Perkembangan iptek sebagai penunjang kemajuan pertanian juga akan terus diupayakan sehingga petani dapat mengolah lahan dengan teknologi yang terbarukan. Penyediaan pupuk, bibit, serta alat-alat pertanian menjadi tanggung jawab negara sehingga dapat dipastikan selalu tersedia dengan harga murah bahkan gratis.
Islam juga membatasi impor pangan dengan lebih intensif untuk meningkatkan produktivitas pertanian dalam negeri. Pembatasan ekspor barang juga dilakukan sampai kebutuhan dalam negeri benar-benar dipastikan sudah terpenuhi. Dengan demikian, kedaulatan pangan akan tetap terjaga.

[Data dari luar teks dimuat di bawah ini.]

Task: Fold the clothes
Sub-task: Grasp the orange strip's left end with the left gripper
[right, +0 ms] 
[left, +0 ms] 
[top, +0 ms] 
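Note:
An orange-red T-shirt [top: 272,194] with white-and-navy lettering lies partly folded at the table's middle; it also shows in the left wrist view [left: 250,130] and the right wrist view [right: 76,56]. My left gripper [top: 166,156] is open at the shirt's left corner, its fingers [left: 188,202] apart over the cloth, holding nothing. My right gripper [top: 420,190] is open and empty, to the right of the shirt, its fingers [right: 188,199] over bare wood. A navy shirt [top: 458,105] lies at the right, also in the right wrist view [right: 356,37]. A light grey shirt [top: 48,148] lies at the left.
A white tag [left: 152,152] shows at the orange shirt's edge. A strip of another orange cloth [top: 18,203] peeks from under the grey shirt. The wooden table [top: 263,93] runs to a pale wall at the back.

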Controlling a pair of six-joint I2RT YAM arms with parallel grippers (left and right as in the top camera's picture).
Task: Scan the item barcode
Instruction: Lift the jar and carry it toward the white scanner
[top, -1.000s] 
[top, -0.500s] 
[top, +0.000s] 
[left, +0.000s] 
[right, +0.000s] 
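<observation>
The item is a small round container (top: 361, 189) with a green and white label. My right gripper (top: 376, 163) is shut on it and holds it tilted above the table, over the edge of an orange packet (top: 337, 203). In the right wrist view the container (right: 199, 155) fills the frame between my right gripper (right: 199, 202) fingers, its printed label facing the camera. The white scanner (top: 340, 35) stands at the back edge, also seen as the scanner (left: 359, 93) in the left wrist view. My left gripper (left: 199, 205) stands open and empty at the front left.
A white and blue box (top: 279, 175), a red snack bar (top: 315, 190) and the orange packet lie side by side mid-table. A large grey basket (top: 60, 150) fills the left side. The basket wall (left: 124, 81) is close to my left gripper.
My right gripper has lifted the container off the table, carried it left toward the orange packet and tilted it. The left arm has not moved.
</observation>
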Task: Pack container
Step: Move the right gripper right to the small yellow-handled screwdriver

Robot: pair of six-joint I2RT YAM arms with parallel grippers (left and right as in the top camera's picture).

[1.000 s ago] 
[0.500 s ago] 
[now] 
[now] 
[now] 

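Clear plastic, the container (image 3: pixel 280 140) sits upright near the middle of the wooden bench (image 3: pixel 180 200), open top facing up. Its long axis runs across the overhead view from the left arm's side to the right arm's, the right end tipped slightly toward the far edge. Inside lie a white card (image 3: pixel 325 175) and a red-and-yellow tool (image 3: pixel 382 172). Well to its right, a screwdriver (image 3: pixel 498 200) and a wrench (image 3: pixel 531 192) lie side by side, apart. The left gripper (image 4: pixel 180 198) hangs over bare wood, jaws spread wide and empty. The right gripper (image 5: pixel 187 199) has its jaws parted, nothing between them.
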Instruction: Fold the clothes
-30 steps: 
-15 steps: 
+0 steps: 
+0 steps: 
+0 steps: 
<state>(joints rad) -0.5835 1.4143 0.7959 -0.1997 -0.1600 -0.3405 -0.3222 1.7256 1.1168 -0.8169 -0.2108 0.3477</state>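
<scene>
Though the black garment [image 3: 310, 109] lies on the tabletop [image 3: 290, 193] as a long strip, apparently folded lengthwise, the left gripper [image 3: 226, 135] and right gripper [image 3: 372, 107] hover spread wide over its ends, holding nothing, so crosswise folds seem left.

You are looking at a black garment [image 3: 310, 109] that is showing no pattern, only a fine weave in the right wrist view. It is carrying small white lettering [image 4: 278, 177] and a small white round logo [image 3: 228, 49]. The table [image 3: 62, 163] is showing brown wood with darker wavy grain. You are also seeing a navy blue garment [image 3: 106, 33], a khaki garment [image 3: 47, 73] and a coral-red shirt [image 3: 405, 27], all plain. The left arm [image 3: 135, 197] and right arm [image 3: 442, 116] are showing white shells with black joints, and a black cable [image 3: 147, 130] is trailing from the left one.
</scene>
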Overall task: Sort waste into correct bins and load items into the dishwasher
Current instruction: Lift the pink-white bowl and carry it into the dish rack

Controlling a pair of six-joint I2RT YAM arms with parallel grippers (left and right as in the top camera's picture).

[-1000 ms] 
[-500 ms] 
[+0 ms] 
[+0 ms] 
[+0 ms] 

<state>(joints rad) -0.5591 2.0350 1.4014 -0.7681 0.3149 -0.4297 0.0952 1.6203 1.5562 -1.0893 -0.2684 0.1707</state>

Negara juga wajib menjamin distribusi hasil pertanian berjalan baik adil dan merata. Hal ini bisa diwujudkan dengan menyediakan sarana dan prasarana transportasi baik moda maupun jalan dengan kualitas terbaik aman nyaman serta murah bahkan gratis.
Selain itu, dalam sistem ekonomi Islam penguasa tidak berhak menentukan harga pasar. Harga pasar terbentuk sesuai dengan permintaan dan penawaran. Sehingga dapat dipastikan proses jual beli berjalan adil dan tidak menzalimi salah satu pihak.
Islam melarang penimbunan barang yang bisa berdampak pada monopoli perdagangan. Hal ini diwujudkan dengan dibentuknya qadi al-muhtasib atau pengawas pasar yang berperan mengawasi penyimpangan atau perselisihan yang mungkin terjadi yang dikhawatirkan akan membahayakan hak hak masyarakat. Begitulah sistem Islam secara detail mengatur kehidupan umatnya sehingga kesejahteraan umat terjamin. Lalu masihkan kita berharap pada sistem buatan manusia yang jelas tak pernah berpihak pada umat jika Allah telah menyediakan sistem yang begitu sempurna mengatur dan memelihara umat? Wallahu a’lam.